Two weeks passed, the young machinist taking trips of several days' duration to different points near his home, in the hope of discovering something. But he was unsuccessful, and, in the meanwhile, no reassuring word was received from the lawyers in Washington. Mr. Crawford wrote that no move had yet been made by the thieves to take out patent papers, and while this, in a sense, was some aid to Mr. Swift, still he could not proceed on his own account to protect his new motor. All that could be done was to await the first movement on the part of the scoundrels.

"I think I'll try a new plan to-morrow, dad," announced Tom one night, when he and his father had talked over again, for perhaps the twentieth time, the happenings of the last few weeks.

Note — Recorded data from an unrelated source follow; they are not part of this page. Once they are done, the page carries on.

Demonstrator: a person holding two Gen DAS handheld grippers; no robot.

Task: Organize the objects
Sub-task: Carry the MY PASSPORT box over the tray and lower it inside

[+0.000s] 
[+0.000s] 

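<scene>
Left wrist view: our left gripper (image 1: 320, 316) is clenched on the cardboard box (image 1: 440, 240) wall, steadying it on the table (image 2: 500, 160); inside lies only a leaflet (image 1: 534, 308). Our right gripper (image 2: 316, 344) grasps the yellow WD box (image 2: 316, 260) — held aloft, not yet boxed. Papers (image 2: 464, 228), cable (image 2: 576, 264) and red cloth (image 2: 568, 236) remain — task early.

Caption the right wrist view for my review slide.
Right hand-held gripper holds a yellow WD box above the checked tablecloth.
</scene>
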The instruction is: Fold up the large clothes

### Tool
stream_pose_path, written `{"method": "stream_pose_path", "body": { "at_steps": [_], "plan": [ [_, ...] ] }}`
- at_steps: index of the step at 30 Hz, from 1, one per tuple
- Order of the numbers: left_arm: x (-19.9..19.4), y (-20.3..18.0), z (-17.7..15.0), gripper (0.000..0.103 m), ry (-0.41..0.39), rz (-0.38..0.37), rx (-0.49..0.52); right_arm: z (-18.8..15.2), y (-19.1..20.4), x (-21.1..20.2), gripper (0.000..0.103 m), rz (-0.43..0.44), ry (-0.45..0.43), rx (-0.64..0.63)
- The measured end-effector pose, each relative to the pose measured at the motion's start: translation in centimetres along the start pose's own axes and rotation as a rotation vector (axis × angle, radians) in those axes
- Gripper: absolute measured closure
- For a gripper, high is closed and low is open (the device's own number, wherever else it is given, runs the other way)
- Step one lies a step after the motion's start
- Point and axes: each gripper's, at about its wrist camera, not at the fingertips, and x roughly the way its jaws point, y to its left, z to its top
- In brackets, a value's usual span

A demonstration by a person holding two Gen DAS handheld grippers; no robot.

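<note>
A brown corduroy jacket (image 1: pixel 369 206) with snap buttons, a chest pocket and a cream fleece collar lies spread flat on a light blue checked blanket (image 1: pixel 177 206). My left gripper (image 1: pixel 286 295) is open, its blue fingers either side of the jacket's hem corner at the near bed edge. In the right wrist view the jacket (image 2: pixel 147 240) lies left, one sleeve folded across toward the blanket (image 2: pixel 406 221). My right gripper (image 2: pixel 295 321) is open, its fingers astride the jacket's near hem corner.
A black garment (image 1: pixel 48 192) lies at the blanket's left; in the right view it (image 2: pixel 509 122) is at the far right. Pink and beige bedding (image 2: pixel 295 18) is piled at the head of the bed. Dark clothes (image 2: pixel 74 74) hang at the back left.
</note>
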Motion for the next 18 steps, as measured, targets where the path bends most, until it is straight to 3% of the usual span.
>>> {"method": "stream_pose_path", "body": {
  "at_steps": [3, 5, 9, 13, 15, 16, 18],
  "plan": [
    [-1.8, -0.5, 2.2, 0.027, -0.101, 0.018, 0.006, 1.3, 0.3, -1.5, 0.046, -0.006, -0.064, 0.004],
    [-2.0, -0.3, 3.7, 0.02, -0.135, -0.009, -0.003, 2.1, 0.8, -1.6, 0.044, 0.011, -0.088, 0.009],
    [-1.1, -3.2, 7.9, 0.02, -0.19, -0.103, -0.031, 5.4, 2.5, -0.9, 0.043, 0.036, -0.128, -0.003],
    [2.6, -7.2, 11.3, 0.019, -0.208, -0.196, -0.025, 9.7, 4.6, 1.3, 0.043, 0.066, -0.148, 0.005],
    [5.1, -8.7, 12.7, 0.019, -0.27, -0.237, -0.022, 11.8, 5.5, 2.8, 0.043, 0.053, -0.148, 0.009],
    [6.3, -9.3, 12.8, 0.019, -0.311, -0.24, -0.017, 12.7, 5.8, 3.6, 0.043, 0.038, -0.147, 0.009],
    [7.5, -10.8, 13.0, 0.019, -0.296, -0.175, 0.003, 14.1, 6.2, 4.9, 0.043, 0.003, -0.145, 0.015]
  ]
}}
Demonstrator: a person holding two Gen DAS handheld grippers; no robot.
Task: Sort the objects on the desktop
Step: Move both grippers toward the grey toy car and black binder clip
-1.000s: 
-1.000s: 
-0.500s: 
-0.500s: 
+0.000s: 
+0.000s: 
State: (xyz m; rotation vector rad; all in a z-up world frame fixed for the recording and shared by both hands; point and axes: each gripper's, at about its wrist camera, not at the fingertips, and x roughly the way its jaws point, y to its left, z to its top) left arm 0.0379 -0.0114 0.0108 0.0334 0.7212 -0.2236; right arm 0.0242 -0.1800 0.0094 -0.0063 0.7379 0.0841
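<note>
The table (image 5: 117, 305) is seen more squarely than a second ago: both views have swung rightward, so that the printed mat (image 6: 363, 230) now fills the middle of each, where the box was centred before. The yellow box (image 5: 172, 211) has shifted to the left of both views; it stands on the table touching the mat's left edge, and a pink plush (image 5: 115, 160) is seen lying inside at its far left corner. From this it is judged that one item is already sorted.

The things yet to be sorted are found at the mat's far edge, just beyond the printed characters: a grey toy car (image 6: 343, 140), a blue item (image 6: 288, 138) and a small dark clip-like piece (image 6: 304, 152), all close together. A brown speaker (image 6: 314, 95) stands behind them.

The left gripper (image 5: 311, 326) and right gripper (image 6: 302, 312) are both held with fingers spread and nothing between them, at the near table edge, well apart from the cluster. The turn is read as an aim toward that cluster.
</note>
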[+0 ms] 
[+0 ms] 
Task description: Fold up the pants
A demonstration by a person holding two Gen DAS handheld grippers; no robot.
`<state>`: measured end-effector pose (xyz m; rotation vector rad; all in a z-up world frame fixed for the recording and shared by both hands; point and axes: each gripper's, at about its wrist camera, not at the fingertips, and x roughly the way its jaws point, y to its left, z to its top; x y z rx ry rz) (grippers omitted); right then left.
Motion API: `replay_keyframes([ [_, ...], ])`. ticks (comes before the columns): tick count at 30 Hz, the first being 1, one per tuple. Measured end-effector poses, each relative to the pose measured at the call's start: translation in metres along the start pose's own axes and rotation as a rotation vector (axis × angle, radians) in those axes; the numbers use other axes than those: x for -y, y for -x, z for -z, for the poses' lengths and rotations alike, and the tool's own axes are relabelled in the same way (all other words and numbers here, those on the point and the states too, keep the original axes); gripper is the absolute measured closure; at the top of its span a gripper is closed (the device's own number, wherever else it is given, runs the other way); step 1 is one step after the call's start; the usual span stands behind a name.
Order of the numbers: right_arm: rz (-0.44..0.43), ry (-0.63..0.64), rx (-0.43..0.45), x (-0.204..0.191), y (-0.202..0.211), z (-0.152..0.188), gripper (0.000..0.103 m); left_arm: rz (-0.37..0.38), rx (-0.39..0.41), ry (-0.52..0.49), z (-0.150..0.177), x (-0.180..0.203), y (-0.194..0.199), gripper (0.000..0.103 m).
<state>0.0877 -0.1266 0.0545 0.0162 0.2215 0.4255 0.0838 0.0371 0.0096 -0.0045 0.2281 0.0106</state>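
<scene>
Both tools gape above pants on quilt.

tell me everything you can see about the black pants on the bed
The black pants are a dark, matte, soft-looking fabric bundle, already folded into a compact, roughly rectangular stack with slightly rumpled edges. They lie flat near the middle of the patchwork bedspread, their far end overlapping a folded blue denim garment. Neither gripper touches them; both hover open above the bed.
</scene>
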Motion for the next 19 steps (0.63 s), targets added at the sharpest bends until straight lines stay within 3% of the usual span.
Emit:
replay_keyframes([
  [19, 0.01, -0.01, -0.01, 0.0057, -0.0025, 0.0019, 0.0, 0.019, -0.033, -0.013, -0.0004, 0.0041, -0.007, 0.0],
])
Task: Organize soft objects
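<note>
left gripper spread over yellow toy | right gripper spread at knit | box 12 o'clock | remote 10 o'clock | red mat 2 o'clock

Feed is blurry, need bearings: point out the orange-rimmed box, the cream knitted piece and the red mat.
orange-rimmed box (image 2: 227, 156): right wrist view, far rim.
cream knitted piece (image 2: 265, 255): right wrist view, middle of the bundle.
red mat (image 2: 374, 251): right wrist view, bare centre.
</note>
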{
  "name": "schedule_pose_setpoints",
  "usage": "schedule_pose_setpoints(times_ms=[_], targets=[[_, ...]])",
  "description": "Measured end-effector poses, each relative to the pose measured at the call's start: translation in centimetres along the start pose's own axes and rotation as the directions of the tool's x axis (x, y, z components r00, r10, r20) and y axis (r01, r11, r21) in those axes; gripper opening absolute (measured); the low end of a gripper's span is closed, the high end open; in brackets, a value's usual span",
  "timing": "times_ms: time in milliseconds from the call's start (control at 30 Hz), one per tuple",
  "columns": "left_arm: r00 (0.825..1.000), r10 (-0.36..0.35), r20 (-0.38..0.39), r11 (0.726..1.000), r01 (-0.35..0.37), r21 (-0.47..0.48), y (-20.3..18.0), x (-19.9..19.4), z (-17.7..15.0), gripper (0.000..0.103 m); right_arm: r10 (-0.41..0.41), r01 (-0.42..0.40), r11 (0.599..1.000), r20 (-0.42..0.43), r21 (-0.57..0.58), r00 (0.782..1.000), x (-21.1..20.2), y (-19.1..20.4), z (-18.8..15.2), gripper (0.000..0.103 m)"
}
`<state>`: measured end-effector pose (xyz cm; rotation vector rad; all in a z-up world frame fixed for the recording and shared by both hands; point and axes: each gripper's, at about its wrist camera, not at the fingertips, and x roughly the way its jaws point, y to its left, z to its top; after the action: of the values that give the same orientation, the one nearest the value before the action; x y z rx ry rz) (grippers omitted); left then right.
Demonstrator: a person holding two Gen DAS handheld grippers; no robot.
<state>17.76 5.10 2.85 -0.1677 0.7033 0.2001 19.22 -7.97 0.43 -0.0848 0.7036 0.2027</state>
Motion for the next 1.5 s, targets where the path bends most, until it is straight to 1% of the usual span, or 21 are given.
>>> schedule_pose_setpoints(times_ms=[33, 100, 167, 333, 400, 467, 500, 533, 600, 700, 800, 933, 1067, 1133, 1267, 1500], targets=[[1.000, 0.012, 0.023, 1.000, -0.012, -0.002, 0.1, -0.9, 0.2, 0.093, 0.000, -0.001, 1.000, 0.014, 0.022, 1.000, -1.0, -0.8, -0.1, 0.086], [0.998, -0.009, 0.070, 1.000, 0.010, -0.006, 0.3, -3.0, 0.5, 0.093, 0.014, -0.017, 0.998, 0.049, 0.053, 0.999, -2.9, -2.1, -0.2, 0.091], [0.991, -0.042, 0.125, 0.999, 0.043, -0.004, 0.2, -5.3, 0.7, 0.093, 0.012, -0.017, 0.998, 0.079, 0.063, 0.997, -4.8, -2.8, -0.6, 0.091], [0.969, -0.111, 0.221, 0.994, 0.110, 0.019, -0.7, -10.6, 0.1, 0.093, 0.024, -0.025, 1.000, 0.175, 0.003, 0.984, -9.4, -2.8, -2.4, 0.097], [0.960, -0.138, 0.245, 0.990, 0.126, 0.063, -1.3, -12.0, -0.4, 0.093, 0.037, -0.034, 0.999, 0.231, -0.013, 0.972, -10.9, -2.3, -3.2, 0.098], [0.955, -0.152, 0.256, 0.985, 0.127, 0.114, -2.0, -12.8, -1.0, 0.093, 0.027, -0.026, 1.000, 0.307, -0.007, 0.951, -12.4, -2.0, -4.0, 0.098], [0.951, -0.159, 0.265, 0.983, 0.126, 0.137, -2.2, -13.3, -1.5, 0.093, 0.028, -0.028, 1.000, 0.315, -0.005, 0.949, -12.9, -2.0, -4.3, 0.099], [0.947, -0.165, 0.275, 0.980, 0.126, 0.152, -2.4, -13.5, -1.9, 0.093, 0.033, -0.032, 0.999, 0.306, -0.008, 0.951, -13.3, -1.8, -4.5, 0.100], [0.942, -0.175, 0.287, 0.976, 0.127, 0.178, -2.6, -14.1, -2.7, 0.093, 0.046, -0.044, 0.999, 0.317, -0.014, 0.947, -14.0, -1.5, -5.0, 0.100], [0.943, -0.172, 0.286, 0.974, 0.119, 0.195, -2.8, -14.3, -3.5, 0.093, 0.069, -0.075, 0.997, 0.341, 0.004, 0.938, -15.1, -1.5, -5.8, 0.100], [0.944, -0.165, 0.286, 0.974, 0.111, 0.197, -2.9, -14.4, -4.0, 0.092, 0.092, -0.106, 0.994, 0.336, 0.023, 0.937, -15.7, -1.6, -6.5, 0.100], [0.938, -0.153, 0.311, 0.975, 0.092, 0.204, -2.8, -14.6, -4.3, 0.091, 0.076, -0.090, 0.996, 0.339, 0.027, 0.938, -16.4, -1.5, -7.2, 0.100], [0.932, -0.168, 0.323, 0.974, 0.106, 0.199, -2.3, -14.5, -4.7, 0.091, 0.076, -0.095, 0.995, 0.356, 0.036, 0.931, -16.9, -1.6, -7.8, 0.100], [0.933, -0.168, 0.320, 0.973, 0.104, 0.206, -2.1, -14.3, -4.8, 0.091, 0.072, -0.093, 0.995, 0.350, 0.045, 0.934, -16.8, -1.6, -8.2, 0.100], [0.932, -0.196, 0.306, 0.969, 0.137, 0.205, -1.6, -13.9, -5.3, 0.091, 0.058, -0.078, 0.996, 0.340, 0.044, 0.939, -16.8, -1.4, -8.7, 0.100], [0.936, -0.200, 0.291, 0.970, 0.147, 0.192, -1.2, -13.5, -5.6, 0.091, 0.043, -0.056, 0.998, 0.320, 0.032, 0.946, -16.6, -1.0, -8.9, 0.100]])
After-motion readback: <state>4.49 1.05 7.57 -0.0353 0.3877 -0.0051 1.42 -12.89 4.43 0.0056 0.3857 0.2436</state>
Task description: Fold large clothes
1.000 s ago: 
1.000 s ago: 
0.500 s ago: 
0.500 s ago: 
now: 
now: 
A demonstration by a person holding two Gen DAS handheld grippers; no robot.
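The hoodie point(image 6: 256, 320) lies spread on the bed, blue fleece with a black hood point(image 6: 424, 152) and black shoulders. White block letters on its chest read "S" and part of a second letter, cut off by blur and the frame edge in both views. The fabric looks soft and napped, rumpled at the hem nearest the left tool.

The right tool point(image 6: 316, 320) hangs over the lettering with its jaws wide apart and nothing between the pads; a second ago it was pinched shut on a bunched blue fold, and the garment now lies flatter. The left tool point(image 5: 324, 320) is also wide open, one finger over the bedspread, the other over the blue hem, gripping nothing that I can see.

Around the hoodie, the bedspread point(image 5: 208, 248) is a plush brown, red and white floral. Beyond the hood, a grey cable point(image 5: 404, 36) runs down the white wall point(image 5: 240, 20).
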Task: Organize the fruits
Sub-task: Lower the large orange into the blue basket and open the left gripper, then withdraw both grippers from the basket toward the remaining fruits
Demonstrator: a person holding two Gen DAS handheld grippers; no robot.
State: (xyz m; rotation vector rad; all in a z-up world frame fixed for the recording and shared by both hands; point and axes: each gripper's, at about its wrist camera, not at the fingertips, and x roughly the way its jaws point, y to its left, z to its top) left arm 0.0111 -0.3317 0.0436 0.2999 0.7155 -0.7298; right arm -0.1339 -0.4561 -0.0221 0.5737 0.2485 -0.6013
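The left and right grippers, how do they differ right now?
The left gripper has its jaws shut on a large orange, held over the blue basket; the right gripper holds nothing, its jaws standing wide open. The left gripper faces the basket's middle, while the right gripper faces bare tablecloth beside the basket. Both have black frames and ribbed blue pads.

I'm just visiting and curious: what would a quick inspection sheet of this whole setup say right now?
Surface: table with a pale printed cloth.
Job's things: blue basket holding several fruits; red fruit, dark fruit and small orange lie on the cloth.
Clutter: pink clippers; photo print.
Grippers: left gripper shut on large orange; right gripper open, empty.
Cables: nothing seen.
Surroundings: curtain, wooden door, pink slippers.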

"What is it, Tom?" asked the inventor.

"Well, I think I'll take a week's trip on my machine. I'll visit all the small towns around here, but, instead of asking in houses for news of the tramp or his confederates, I'll go to the police and constables. I'll ask if they have arrested any tramps recently, and, if they have, I'll ask them to let me see the 'hobo' prisoners."

"What good will that do?"

"I'll tell you. I have an idea that though the burglar who got in here may not be a regular tramp, yet he disguises himself like one at times, and may be known to other tramps. If I can get on the trail of Happy Harry, as he calls himself, I may locate the other men. Tramps would be very likely to remember such a peculiar chap as Happy Harry, and they will tell me where they had last seen him. Then I will have a starting point."

"Well, that may be a good plan," assented Mr. Swift. "At any rate it will do no harm to try. A tramp locked up in a country police station will very likely be willing to talk. Go ahead with that scheme, Tom, but don't get into any danger. How long will you be away?"

"I don't know. A week, perhaps; maybe longer. I'll take plenty of money with me, and stop at country hotels overnight."

Tom lost no time in putting his plan into execution. He packed some clothes in a grip, which he attached to the rear of his motor-cycle, and then having said good-by to his father, started off. The first three days he met with no success. He located several tramps in country lock-ups, where they had been sent for begging or loitering, but none of them knew Happy Harry or had ever heard of a tramp answering his description.

"He ain't one of us, youse can make up your mind to dat," said one "hobo" whom Tom interviewed. "No real knight of de highway goes around in a disguise. We leaves dat for de story-book detectives. I'm de real article, I am, an' I don't know Happy Harry. But, fer dat matter, any of us is happy enough in de summer time, if we don't strike a burgh like dis, where dey jugs you fer panhandlin'."